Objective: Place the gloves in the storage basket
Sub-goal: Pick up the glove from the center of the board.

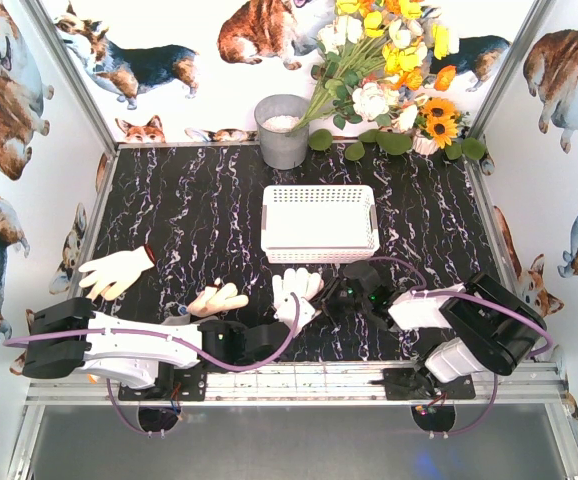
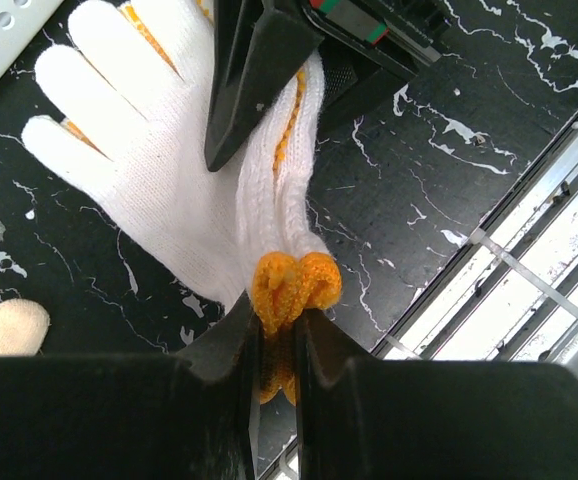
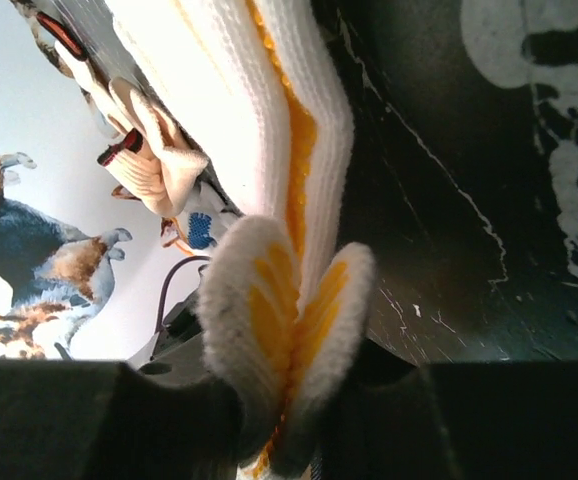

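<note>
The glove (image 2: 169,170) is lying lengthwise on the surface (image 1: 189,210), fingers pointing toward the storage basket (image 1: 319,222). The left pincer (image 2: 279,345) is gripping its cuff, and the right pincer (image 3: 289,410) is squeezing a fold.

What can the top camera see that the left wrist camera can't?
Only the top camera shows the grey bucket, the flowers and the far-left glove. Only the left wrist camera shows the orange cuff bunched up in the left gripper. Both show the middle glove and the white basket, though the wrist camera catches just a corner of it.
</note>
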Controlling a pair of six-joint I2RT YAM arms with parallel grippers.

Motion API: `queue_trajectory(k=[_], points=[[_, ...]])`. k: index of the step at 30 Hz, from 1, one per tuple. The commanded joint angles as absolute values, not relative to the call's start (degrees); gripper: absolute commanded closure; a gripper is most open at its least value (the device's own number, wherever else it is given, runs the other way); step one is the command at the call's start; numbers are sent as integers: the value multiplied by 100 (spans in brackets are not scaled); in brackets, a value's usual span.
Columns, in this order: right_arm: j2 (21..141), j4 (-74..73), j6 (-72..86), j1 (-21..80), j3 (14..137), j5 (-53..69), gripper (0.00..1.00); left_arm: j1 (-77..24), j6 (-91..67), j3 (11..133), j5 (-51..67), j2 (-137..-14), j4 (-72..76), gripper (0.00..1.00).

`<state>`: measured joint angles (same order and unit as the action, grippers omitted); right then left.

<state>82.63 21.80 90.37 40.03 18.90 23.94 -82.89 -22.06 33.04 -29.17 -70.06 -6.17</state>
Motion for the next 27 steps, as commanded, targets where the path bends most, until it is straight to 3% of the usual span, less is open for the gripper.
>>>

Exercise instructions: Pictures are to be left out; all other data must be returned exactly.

Response to the task:
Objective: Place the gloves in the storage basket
Sub-goal: Pick up the glove from the center of the board.


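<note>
The glove (image 2: 169,170) is lying lengthwise on the surface (image 1: 189,210), fingers pointing toward the storage basket (image 1: 319,222). The left pincer (image 2: 279,345) is gripping its cuff, and the right pincer (image 3: 289,410) is squeezing a fold.

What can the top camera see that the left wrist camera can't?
Only the top camera shows the grey bucket, the flowers and the far-left glove. Only the left wrist camera shows the orange cuff bunched up in the left gripper. Both show the middle glove and the white basket, though the wrist camera catches just a corner of it.
</note>
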Controlling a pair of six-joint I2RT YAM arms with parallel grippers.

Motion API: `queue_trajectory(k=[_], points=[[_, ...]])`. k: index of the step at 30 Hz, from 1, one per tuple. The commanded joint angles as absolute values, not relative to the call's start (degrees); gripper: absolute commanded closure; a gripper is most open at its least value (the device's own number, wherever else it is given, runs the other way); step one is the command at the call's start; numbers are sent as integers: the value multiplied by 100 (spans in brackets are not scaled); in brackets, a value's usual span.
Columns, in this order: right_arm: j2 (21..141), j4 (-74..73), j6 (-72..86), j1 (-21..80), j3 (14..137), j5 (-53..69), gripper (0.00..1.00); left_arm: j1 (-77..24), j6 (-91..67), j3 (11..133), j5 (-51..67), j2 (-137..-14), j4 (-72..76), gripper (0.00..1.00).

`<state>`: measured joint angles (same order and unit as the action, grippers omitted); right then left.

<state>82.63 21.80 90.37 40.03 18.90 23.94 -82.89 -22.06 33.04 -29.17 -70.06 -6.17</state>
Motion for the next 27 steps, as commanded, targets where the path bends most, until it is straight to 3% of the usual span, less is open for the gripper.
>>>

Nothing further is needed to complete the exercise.